So this means there is a flat namespace for all project names and nested namespace for modules. When I was saying that project names "steal" names from modules that is because they end up in the same directory. I.e. project "foo" with foo_1.0.egg-info provides module "bar", while project "bar" with bar_1.0.egg-info provides module "bar2". Not ideal.
I have no idea what you're saying here. There is absolutely no relationship between project names and the Python package/module namespace. None. Thus, any attempt to talk about them as though they are related is just noise to me.
The second part was introducing a "virtual project" for pure namespace packages, where the project name would have to be the same as the package name in order to find it.
I think there would also need to be some prefix to the name, to prevent confusion in the event that there exists a normal project name that happens to use that package name. (Again: the two namespaces are unrelated, so a new/reserved namespace would be required for these virtual projects.)
AFAIK this should cover namespace packages.
Unfortunately, this doesn't fix the problem, since either *some* package has to own the __init__.py, or there has to be a way for Python to treat the directory as a package without one. And for system package managers (esp. on Linux), some *one* system package must own the file - it can't be owned by multiple system packages.
With the format I suggested a package tool could detect on install if a required pure namespace package was already installed or still needed to be installed/created. Similar on removal it is possible to detect if the pure namespace package is still required (by checking if it's directory contains any other files then those provided by the namespace package) on removal of a sub-package.
Again... some system packaging folks need to speak up on this, because my understanding is that some tools simply can't do something like this. They need to make explicit what a given package depends on, and install that, not dynamically decide what dependencies something has. (And then there is the possibility of a problem if a non-system packager installs the namespace, and then you install a system package for something that includes packages in that namespace.)
Lastly --and I'm not sure how happy I'm about this, should have thought of this earlier-- the python packaging tools need to support giving away ownership at install time! Since Debian and Redhat etc just call setup.py that would mean each package they install would be owned by distutils/setuptools/... That's bad.
I propose that setup.py needs to honour an environment variable: PYI_OWNER so that distros can set this to their custom name (dpkg, rpm, ...).
A command-line option to 'install' that's inherited by 'install_egg_info' would handle this; I don't think an environment variable is a good idea for this -- too implicit. Note that bdist_rpm, for example, would need to encode this as a command-line option in the .spec file, anyway.

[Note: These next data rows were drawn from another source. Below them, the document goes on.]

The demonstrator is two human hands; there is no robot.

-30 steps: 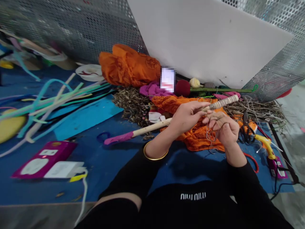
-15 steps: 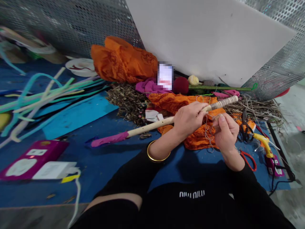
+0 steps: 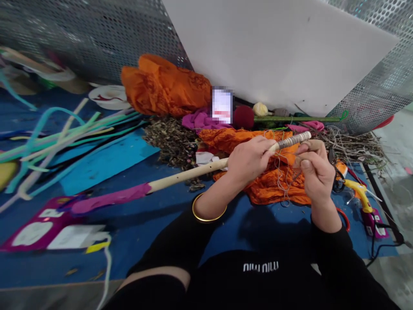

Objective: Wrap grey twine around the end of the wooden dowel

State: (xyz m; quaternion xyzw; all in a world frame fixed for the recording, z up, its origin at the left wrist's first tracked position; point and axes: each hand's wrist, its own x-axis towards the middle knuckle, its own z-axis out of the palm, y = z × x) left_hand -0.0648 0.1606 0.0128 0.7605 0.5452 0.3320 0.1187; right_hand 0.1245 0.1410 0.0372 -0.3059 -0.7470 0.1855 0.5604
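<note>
While the left hand (image 3: 248,160) grips the pale stick (image 3: 190,174), the right hand (image 3: 318,174) pinches thin cord (image 3: 279,174) beside the wound end, toward the right edge of the bench (image 3: 137,234).

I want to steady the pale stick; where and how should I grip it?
Likely the purple end of the stick, grasped round from the person's left: it is slim and juts clear of the left hand; the right hand is near the opposite end.

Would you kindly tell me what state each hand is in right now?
Left hand: closed around the stick.
Right hand: closed, pinching the string.
</note>
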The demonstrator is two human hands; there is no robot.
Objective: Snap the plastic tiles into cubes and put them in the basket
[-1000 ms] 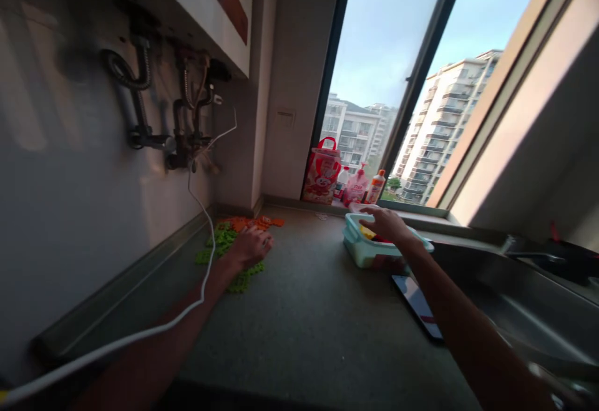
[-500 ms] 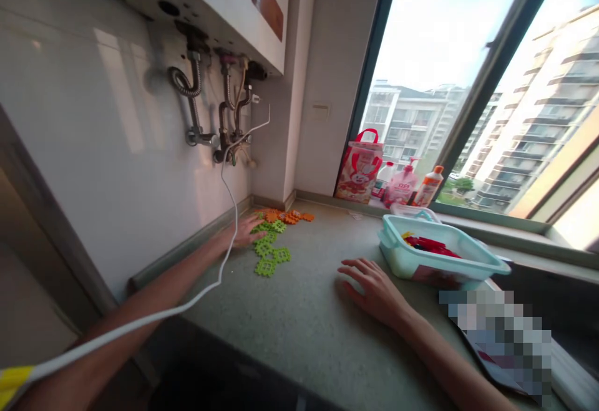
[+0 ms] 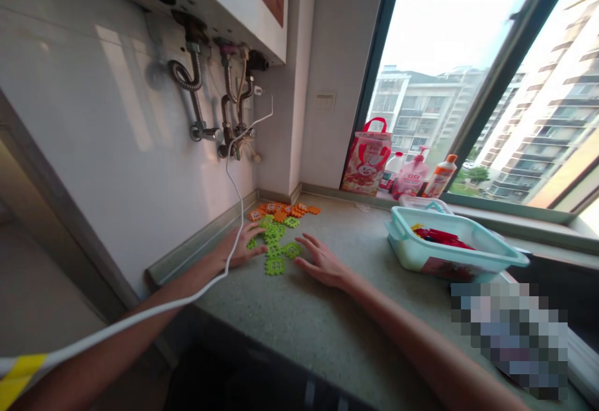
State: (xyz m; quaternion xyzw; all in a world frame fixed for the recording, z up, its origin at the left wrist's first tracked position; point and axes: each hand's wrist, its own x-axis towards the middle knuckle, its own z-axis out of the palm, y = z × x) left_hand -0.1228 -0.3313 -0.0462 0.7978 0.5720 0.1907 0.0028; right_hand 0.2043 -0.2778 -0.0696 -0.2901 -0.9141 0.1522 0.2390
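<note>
Flat green toy building pieces (image 3: 274, 249) with notched edges lie in a loose pile on the grey countertop (image 3: 299, 317). Behind them, toward the wall corner, is a group of orange pieces (image 3: 281, 211) of the same kind. On the pile's left side rests my left hand (image 3: 241, 246), fingers spread and touching or close beside the green pieces. My right hand (image 3: 322, 262) is at the right side of the pile, fingers apart, its tips by a green piece (image 3: 292, 249). Neither hand grips anything.
A pale turquoise bin (image 3: 456, 255) with red and yellow pieces stands at the right. A white cable (image 3: 196, 295) crosses in front of my left arm. Bottles (image 3: 412, 177) and a red-white bag (image 3: 367, 161) line the window sill. Metal pipes (image 3: 196, 99) hang on the left wall.
My right hand has moved left from beside the bin to the green pile. My left hand has drawn slightly back from the orange pieces, uncovering more of them. The view has shifted a little.
</note>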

I picked an environment variable here because then it would be possible to call setup.py identical whether or not it provides this new installdb. Providing a non-existing command line option tends to cause more problems.
How so, if this is going into a new version of Python?
Not wanting to blow up PKG-INFO is laudable, but OTOH separating out the data is dubious as is replicating data (PKG-INFO data in .egg-info AND the installdb). PKG-INFO was just simple as it's there and tools can use it already.
Maybe we're making it too hard by wanting to cover *every* file installed by python projects? The main reason for this installdb, as I understand it, is so that a package tool can install a sub-project in a namespace package installed by someone else. And similarly that someone else doesn't wipe away the sub-package when it thinks it can remove the namespace package.
It's not just about namespace packages, it's about any package or module. We also want to know about installed scripts, data, etc., so that they can be cleaned up by a tool that does uninstalls.
Ah, this make me think of the people that complain on comp.lang.python that Python namespaces are too tightly bound to files and directories... It all makes sense now, we wouldn't even be having this discussion if a package could declare it's namespace in the code! ;-)
Or if you could import from directories without needing there to be an __init__.py, and Python supported namespace packages by default.